About this exercise
Exact repetition is required: output every record in full.

::::

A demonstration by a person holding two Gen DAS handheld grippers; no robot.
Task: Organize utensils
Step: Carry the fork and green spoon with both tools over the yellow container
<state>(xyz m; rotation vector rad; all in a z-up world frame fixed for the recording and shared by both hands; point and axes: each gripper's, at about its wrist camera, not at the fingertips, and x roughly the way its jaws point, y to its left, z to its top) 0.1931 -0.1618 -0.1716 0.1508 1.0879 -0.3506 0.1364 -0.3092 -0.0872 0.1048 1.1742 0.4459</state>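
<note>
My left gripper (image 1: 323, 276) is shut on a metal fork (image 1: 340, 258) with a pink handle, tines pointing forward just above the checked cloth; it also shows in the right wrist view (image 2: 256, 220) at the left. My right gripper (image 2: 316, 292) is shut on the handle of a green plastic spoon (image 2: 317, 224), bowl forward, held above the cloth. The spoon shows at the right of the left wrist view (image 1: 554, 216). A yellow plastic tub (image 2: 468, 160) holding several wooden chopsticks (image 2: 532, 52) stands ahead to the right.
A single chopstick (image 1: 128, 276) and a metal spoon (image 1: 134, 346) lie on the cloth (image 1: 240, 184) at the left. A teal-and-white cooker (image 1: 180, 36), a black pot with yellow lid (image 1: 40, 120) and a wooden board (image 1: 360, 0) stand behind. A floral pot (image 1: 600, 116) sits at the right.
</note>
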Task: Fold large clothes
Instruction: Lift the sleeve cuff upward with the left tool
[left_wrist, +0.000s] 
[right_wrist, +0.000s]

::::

Exercise response
A demonstration by a person holding two Gen DAS handheld grippers; no robot.
Task: Organize utensils
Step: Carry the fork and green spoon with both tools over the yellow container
<state>(xyz m; rotation vector rad; all in a z-up world frame fixed for the recording and shared by both hands; point and axes: each gripper's, at about its wrist camera, not at the fingertips, and x roughly the way its jaws point, y to its left, z to its top) 0.1931 -0.1618 -0.1716 0.1508 1.0879 -0.3506 0.1364 -0.3092 -0.0872 0.1048 1.1742 0.4459</state>
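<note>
My left gripper (image 1: 323, 276) is shut on a metal fork (image 1: 340, 258) with a pink handle, tines pointing forward just above the checked cloth; it also shows in the right wrist view (image 2: 256, 220) at the left. My right gripper (image 2: 316, 292) is shut on the handle of a green plastic spoon (image 2: 317, 224), bowl forward, held above the cloth. The spoon shows at the right of the left wrist view (image 1: 554, 216). A yellow plastic tub (image 2: 468, 160) holding several wooden chopsticks (image 2: 532, 52) stands ahead to the right.
A single chopstick (image 1: 128, 276) and a metal spoon (image 1: 134, 346) lie on the cloth (image 1: 240, 184) at the left. A teal-and-white cooker (image 1: 180, 36), a black pot with yellow lid (image 1: 40, 120) and a wooden board (image 1: 360, 0) stand behind. A floral pot (image 1: 600, 116) sits at the right.
</note>
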Task: Fold large clothes
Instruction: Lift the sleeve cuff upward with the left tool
[left_wrist, +0.000s] 
[right_wrist, +0.000s]

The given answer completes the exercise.